Finanziert hat sich Chargery bisher überwiegend durch das Geld eines Business Angels; eine niedrige sechsstellige Summe sei geflossen, heißt es. Im nächsten Jahr hofft das Startup auf frisches Kapital – um die Expansion in andere Städte finanzieren zu können. Geplant ist außerdem, bald die ersten professionellen Fahrer einzustellen.

Außerdem will Chargery in Zukunft Privatkunden für sich gewinnen. Per App sollen E-Autofahrer dann den Service rufen können, innerhalb von 30 Minuten werde ein Akku-Anhänger vor Ort sein, lautet das Versprechen des Unternehmens.

Für autonome Autos: induktive Laderoboter

Noch ist die Zahl der E-Autos gering, der Markt für Chargery also klein. Doch die Gründer sind zuversichtlich, immer mehr Menschen kaufen hierzulande einen Stromer. Knapp 35.000 E-Autos sind derzeit nach Angaben des Kraftfahrtbundesamtes in Deutschland zugelassen. Auf der anderen Seite hinkt der Ausbau der Infrastruktur hinterher. Insbesondere in der Stadt, wo E-Autofahrer auf öffentliche Lade-Infrastruktur angewiesen sind, fehlt es an freien und funktionierenden Säulen. Deutschlandweit gibt es nach Angaben des Branchenverbandes BDEW rund 11.000 öffentlich zugängliche Ladepunkte.

Chargery ist nicht das einzige Unternehmen, das mobile Ladesäulen entwickelt. Auch beispielsweise Nomadic Power verfolgt die Idee. Allerdings handelt es sich bei den sogenannten Mobats um Autoanhänger, die auch als eine Art Hilfsbatterie fungieren und dadurch die Reichweite eines Elektroautos verlängern sollen.
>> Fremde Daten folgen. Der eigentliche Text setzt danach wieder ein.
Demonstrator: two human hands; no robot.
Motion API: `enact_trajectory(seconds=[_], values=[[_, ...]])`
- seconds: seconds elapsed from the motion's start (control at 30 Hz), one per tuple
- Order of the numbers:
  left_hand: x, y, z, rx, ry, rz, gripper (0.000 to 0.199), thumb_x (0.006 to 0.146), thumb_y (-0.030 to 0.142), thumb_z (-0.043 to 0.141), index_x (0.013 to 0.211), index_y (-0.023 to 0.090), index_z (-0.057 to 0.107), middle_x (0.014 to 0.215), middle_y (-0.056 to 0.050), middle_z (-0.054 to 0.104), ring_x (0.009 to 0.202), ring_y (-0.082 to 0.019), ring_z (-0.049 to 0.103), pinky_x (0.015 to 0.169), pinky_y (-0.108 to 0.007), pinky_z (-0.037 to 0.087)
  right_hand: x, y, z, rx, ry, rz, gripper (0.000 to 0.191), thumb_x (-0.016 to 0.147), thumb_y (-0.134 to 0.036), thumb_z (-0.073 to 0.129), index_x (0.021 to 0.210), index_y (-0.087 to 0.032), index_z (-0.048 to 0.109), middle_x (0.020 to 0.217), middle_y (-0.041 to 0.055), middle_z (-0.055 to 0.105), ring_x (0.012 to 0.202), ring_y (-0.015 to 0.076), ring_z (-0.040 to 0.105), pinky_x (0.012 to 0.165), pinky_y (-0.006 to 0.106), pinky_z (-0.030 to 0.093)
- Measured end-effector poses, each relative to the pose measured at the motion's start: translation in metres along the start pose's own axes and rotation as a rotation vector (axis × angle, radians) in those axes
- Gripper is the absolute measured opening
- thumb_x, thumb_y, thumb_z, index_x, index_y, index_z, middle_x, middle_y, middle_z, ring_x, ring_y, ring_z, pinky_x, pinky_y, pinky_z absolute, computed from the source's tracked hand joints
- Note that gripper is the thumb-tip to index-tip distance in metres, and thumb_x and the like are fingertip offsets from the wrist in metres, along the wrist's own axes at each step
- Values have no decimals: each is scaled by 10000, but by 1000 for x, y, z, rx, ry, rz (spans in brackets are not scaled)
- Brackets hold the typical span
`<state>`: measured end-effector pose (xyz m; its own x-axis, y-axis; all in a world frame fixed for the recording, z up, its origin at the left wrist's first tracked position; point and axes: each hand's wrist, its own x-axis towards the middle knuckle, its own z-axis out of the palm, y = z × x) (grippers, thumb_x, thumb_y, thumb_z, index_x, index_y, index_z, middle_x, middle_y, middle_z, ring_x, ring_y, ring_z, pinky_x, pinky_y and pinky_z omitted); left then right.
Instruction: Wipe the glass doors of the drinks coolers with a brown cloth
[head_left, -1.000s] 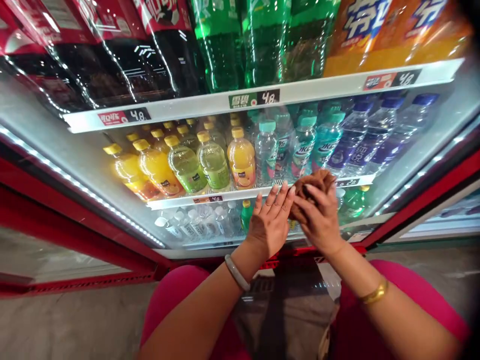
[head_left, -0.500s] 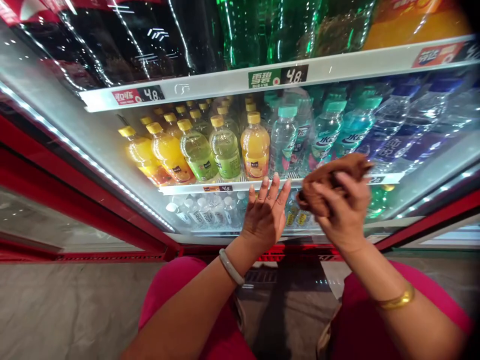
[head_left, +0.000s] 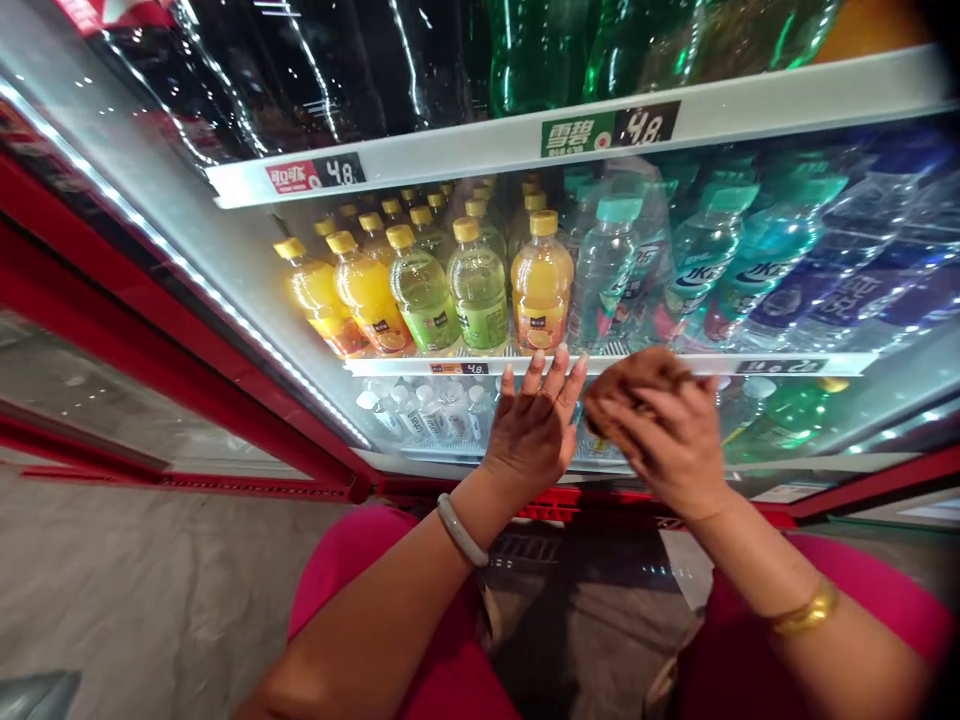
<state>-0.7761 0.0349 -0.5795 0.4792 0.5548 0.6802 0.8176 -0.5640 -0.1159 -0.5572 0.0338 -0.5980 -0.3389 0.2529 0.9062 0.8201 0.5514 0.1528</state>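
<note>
My left hand (head_left: 531,430) has its fingers spread, with the fingertips at the front edge of the middle shelf (head_left: 525,366); whether they touch it I cannot tell. Bunched in my right hand (head_left: 679,440) is a brown cloth (head_left: 637,385), held just right of the left hand before the same shelf edge. Behind the fingers stands an orange juice bottle (head_left: 541,290) with a yellow cap. Beside it are a green-labelled bottle (head_left: 478,290) and a clear bottle with a teal cap (head_left: 607,265). The hands hide part of the lower shelf.
Large dark cola bottles (head_left: 337,80) and green bottles (head_left: 547,60) fill the upper shelf (head_left: 465,150). Small white-capped bottles (head_left: 420,410) stand below. A red frame (head_left: 247,400) with a light strip (head_left: 172,255) borders the fridge at left. Grey floor (head_left: 187,580) lies underneath.
The brown cloth in my right hand has moved left and slightly down, closer to my left hand. The view has shifted, so the shelves appear farther right. My left hand stays spread.
</note>
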Motion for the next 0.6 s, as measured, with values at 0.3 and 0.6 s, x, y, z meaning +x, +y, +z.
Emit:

Von solchen Konzepten wollen sich die Berliner Gründer klar abheben. Chargery richte sich an die Menschen in der Stadt, der Dienst per Rad soll ein schnelles Durchkommen garantieren und dem privaten E-Autofahrer irgendwann den kompletten Ladevorgang abnehmen.


Für die Zukunft mit autonomen Autos hat das Startup auch eine Idee parat: Irgendwann einmal könnte eine Lade-Roboter durch die Straßen fahren und die elektrischen Fahrzeuge induktiv laden. Bis dahin dürfte es aber noch eine ganze Weile dauern.